The late 80s and early 90s were an amazing time for mountain biking, especially for the rapidly growing component cottage industry in the US. Aluminum was king and any design seemed possible, thanks to application of CNC machining to component manufacturing.
Starting lines at major NORBA or Grundig World Cup races featured bikes adorned with components with wild anodized finishes that would make anything from the I9 catalog look bland by comparison. Frame design, however, was still fairly traditional and the concept of a functioning full suspension design still seemed beyond the horizon.The Invention That Changed Everything
Doug Bradbury had been on the scene for over half a decade quietly making some of the coolest aluminum bikes out of his garage in Colorado Springs. By 1990, along with Paul Turner, Bradbury was largely credited with bringing suspension to the world of mountain biking, Paul with the RockShox RS-1 and Doug with his elastomer sprung Manitou fork.

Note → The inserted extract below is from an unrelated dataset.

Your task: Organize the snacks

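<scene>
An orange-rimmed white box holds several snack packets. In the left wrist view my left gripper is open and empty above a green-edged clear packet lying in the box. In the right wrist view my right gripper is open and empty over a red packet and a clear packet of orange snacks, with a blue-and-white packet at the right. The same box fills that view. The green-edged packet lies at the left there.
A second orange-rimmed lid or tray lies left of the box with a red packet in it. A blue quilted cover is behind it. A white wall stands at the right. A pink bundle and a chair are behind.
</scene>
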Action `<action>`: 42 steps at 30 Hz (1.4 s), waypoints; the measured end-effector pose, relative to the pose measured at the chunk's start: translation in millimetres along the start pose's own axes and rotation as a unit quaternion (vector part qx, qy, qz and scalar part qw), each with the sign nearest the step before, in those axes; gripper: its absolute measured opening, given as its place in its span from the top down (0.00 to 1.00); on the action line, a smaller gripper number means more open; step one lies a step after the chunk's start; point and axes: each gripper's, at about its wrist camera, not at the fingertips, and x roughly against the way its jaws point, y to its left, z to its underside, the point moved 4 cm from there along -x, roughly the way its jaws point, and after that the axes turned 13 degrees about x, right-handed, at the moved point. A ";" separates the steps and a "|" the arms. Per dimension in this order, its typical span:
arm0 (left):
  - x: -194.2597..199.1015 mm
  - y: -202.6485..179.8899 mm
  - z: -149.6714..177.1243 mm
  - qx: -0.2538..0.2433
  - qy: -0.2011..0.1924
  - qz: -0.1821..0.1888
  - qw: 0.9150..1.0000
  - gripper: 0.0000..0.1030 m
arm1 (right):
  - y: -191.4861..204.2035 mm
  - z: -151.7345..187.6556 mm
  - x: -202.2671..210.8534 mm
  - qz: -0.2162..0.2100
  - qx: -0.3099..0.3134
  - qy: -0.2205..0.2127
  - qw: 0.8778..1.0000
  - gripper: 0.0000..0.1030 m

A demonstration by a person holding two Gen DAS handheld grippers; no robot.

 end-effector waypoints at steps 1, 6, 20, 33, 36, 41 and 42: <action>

That year Juli Furtado won the inaugural World Championships, while John Tomac famously raced to a 7th in XC and 4th in DH with drop bars, each riding one of Doug’s prototype Manitou forks. In 1991, with another year of development under his belt and a new collaboration with Easton, Doug turned his attention to developing a full suspension frame.Manitou FS Prototype
Rather than look outside for a functional shock, Doug opted for a known design - that of his suspension fork - and put it in place of the seat stays. His forks offered a modest 1.5” to 2” of travel under the best of circumstances and those figures remained intact when applied to the rear end of the bike.
Combined with a low pivot directly behind the bottom bracket, 70.5/73 degree HT/ST combo, short 16.375” stays, and a tight 42.75” wheelbase the Manitou FS was a killer XC design that pedaled well uphill and was responsive and agile when pointed the opposite direction, with the suspension doing far more than smoothing out mere washboards.
As if the geometry wasn’t forward thinking enough, the 24” top tube, coupled with what was at the time considered a short 120mm stem and 115/145mm spacing on the wheels, all with a hardtail comparable weight of 24.5lbs made for a remarkably advanced bike.
The frame was built out of Easton’s then-new Varilite 7005 series aluminum tubing and featured extensive use of CNC machining to fabricate the swingarm. Though not as sophisticated as the later Answer versions of the bike, the unorthodox shock, raw aluminum look and the aerospace grade machined sections made the Manitou FS prototype a sensation when it was first shown at Interbike.Ahead of the Curve
Today, virtually every manufacturer has multiple full suspension bikes in their lineup. In the early 90s, however, major companies like Trek, Cannondale and Specialized were just putting forth their first attempts at rear-sprung rigs. Most of those early designs just plainly didn’t work, with some being utterly laughable.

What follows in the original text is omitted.